The penultimate hole is another temptation -- a dropshot par-3 that tests the nerves. Water hugs the right side of the green and there are several bunkers providing protection for those who venture too far right. A planned new championship tee will be added -- gaining some yardage and adding another vexing angle to face.
Dorset's final hole is a rigorous par-4 of 425 yards. The uphill tee shot puts added pressure to find the fairway. The green is also quite finicky on the approach shots accepted. Plans call for the inclusion of fairway bunkers on both sides and this will certainly make better players pause before opting to unload a tee shot as they are now.
The existing course does have its moments but the lack of design clarity throughout is what's missing. If the planned work of Franz and Rae can be completed there's little doubt Dorset will rise to be one of New England's most beguiling of golf gems.
The planned total yardage will be just a tad beyond 6,700 yards.. What is missing now will be replaced with a robust golf connection -- blasting off with the opening tee shot and continuing through to when the final putt is holed. How such things are finalized will determine Dorset's ultimate golf future.

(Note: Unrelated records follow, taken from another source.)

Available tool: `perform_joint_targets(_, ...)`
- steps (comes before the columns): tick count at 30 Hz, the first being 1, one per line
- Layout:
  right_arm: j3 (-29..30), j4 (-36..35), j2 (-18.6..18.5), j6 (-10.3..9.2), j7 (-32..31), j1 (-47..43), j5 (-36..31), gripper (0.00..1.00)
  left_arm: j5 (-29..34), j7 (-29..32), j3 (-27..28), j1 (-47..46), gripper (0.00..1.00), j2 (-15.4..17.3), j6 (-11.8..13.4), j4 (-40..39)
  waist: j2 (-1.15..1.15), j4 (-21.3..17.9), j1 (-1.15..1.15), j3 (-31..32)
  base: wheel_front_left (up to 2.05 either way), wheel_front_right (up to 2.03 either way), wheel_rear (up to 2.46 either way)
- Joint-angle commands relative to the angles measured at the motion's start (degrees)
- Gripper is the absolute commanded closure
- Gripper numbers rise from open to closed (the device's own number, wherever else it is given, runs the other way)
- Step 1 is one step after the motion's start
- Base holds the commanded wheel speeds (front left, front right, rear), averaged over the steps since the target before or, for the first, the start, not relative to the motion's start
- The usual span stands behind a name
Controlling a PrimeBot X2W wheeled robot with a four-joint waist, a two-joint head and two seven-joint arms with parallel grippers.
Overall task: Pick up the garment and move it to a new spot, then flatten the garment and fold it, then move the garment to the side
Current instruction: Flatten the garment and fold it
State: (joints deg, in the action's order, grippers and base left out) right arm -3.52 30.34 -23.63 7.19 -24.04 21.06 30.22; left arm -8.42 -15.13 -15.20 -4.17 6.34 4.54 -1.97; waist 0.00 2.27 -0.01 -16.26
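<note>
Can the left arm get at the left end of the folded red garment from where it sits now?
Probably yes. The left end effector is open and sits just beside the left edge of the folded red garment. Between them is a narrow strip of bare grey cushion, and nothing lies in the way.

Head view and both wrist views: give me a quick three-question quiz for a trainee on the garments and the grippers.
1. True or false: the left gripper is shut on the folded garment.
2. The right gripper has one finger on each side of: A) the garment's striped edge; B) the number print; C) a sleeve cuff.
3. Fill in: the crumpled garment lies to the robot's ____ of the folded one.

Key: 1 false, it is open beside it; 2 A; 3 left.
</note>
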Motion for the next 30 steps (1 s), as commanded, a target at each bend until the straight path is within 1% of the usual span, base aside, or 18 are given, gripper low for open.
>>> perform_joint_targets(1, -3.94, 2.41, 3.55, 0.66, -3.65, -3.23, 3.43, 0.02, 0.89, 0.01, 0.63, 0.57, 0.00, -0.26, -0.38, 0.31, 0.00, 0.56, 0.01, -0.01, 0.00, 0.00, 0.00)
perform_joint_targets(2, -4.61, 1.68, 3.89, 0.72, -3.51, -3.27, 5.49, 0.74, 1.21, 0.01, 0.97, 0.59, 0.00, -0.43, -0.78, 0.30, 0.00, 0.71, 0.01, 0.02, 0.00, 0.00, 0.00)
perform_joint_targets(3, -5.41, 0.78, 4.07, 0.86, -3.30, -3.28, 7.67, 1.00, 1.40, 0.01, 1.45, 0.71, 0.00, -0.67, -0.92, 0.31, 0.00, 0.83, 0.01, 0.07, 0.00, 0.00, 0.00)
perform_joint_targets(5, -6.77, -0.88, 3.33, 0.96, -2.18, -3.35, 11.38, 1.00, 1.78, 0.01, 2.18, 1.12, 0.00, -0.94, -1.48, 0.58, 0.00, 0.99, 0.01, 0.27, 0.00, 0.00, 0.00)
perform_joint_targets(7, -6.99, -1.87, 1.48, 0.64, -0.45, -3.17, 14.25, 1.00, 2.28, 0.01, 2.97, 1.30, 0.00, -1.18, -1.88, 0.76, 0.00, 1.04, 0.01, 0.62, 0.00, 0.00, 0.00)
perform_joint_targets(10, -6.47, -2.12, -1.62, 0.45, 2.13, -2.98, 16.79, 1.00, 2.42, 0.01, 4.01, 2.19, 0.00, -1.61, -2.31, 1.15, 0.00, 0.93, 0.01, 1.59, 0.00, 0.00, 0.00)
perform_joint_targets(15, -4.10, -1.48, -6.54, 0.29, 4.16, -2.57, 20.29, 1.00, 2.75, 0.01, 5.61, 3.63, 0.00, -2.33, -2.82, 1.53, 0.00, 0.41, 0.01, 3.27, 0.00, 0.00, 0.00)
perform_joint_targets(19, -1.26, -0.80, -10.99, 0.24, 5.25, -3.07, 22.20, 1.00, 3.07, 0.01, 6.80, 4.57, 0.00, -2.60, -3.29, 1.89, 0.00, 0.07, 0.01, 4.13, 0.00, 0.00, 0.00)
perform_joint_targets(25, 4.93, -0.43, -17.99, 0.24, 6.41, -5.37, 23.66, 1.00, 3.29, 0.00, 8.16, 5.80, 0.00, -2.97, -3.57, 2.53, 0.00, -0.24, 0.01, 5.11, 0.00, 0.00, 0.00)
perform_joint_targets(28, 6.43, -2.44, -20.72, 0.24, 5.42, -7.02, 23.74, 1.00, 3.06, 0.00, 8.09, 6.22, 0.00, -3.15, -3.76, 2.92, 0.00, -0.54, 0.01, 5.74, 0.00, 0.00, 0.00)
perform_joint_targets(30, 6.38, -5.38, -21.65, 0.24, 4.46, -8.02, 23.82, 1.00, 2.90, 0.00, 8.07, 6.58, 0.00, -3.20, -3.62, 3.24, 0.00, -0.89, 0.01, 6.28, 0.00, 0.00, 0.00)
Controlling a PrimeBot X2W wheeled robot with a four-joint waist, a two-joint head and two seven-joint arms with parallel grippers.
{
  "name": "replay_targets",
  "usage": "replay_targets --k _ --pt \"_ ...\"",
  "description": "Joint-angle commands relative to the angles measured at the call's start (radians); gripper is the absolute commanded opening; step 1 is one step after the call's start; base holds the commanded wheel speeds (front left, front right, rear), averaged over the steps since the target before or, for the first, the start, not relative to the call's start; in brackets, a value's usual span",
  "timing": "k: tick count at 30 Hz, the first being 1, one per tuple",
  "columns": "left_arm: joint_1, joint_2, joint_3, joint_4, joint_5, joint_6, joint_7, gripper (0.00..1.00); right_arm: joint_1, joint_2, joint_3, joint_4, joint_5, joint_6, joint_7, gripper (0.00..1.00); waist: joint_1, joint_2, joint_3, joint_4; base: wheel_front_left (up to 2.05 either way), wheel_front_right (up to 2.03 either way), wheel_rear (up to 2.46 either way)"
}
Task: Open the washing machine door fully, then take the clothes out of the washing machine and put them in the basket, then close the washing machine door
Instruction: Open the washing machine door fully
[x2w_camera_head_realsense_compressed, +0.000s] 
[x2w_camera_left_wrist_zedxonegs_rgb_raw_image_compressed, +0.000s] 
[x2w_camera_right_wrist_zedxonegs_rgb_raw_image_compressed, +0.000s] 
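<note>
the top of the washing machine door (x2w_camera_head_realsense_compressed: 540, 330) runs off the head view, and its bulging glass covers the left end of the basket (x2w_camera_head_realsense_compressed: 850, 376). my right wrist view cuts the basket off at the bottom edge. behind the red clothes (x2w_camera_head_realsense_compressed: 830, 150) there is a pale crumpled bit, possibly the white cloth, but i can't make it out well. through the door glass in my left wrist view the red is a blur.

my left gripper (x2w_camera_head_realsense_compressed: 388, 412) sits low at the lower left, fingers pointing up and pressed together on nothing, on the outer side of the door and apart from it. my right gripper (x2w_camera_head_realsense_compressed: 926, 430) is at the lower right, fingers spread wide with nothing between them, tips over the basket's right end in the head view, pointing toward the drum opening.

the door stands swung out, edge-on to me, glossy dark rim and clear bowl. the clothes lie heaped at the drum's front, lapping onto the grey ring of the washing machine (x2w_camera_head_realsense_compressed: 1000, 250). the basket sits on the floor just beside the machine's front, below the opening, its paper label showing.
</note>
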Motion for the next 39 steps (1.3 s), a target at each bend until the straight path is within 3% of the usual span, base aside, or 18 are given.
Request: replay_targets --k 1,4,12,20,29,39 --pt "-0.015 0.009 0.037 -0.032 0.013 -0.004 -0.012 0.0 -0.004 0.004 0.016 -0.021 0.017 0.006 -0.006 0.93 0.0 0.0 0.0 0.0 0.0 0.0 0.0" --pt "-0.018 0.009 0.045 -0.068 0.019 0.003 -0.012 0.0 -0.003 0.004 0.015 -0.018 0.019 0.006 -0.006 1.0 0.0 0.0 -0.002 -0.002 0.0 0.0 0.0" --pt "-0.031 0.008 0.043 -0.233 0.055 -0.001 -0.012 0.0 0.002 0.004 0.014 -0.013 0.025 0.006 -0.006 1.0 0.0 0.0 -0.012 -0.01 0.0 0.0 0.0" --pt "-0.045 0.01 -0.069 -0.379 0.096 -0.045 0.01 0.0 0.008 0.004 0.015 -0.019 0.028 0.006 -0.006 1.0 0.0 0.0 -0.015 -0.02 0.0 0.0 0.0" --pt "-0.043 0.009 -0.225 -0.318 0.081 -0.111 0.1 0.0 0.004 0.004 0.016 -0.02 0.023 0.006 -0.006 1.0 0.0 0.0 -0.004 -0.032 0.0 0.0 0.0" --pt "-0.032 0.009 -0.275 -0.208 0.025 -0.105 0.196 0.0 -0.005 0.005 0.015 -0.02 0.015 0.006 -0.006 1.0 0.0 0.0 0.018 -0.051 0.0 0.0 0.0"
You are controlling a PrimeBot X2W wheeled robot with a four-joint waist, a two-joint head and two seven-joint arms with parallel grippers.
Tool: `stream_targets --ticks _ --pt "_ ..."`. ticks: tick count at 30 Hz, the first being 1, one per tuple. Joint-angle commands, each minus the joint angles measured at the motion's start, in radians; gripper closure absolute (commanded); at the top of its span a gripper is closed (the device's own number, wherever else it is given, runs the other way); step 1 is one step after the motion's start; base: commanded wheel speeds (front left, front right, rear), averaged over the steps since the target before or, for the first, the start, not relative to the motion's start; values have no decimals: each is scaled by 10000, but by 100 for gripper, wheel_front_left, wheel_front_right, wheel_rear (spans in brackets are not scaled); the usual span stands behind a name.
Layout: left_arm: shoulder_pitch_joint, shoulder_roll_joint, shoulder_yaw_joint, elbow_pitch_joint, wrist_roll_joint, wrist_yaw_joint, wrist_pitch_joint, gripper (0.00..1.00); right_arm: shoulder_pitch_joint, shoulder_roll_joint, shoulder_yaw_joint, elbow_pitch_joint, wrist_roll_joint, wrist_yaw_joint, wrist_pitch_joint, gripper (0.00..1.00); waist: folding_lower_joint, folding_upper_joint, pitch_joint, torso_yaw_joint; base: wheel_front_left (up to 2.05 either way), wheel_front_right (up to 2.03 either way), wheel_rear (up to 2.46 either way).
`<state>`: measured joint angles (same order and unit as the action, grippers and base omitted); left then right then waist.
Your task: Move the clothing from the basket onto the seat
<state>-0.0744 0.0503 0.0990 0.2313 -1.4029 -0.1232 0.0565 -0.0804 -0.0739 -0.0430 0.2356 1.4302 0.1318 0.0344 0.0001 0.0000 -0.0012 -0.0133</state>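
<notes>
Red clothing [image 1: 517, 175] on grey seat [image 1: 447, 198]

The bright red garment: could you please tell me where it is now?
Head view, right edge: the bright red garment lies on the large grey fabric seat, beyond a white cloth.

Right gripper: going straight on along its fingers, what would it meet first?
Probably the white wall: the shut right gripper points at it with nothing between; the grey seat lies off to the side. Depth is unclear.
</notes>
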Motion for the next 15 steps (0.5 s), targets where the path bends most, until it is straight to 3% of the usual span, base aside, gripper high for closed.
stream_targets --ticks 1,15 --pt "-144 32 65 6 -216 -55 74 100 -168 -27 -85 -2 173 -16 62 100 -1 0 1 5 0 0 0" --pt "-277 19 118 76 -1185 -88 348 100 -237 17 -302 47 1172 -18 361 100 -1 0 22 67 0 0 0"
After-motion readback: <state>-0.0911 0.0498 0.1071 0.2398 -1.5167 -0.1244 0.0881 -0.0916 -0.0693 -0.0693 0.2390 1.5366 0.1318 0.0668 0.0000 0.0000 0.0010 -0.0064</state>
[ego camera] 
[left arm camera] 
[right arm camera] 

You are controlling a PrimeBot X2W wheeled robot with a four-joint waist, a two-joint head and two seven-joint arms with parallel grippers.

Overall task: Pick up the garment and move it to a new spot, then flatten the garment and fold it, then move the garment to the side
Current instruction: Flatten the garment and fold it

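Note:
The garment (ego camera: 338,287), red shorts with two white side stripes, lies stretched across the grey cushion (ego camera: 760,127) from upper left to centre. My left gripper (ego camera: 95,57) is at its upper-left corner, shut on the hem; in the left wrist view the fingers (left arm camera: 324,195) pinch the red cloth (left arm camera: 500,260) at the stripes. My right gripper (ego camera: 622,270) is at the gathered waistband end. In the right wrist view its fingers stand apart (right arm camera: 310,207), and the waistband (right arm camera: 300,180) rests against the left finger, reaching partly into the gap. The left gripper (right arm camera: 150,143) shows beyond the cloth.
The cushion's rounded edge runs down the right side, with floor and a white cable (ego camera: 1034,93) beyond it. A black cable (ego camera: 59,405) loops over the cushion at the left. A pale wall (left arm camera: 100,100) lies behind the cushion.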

I've got my fingers crossed all of the planned work comes into being because if does then those venturing to Dorset Field Club will be smitten for sure.
M. James Ward
Dorset is a prestigious club but is not opulent in the grounds near the clubhouse. Rather, it is a quiet, summer retreat for wealthy northeast families. The course follows suit, with excellent conditions and clear, natural, design details. Each hole is named and has distinctive signs at each tee box. The fairways were like carpet, the tee boxes were perfectly even, and putting surfaces were smooth and green. The aspect that separates Dorset is the constantly changes style of holes that keeps the player interested throughout. The 13th Hole "Goat's Loose" is a 145 yd par 3 that requires a tee shot over rolling hills of fescue to a partially blind green. The 4th hole is a slight dogleg along a water hazard and would be a signature hole at most other course. But the 17th hole had the most dramatic view, down the hill to a well bunkered green, with water to the front right. ALl framed by the mountains in the background. The course is in a valley and provides mountain views from any spot on the course. I felt privileged to be on the grounds and am grateful to the staff for allowing me to play.